*** Opening of Records supplied ***
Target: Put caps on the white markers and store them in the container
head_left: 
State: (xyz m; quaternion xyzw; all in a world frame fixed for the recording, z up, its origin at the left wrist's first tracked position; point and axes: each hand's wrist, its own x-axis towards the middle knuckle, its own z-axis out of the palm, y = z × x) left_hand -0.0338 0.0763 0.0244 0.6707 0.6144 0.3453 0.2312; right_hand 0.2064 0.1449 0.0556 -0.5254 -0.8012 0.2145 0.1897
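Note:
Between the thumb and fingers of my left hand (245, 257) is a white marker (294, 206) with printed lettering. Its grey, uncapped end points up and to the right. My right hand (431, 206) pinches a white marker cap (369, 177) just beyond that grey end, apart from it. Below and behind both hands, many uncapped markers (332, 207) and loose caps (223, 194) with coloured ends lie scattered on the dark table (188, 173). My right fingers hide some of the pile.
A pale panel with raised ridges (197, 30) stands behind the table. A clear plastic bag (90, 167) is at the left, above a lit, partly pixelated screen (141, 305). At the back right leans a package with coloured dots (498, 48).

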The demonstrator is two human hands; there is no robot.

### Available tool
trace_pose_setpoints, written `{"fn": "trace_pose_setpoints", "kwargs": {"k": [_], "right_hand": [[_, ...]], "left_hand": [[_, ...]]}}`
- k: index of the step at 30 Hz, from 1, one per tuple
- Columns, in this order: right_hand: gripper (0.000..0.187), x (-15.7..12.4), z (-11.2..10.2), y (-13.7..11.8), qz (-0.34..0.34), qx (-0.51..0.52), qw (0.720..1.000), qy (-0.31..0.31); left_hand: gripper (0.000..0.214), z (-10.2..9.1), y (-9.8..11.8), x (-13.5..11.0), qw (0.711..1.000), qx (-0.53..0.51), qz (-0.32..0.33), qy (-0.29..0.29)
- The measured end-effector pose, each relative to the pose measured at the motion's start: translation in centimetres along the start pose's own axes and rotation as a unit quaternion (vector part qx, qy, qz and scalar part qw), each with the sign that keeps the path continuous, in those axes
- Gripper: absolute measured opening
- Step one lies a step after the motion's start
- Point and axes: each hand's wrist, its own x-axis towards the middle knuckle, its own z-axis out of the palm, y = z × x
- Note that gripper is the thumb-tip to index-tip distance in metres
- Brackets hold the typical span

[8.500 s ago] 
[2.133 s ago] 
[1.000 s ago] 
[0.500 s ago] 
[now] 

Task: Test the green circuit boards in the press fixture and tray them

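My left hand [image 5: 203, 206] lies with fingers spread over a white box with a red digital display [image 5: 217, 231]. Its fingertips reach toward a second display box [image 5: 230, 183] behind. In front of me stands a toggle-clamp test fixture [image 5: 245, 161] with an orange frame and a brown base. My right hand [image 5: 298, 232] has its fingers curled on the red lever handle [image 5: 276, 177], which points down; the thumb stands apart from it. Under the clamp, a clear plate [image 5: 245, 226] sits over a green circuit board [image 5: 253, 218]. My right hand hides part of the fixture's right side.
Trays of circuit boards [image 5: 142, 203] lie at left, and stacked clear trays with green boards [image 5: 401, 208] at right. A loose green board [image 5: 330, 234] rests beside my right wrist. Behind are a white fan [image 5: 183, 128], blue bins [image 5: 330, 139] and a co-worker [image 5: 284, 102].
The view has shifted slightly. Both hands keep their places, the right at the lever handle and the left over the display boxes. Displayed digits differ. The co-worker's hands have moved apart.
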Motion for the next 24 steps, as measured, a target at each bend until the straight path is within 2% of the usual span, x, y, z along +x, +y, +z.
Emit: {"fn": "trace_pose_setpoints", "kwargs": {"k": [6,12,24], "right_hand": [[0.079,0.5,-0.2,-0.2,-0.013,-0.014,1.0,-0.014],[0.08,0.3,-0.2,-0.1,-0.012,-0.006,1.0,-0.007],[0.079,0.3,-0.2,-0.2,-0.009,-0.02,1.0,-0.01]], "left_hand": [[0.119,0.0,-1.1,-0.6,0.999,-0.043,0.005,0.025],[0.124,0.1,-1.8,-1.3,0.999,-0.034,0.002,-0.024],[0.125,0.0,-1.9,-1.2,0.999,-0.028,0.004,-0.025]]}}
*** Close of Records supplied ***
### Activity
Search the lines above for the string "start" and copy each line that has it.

### Result
- The measured end-effector pose, each relative to the pose measured at the motion's start: translation in centimetres along the start pose's own axes and rotation as a unit quaternion (vector part qx, qy, qz and scalar part qw), each with the sign that keeps the path continuous, in those axes
- Step one lies a step after the motion's start

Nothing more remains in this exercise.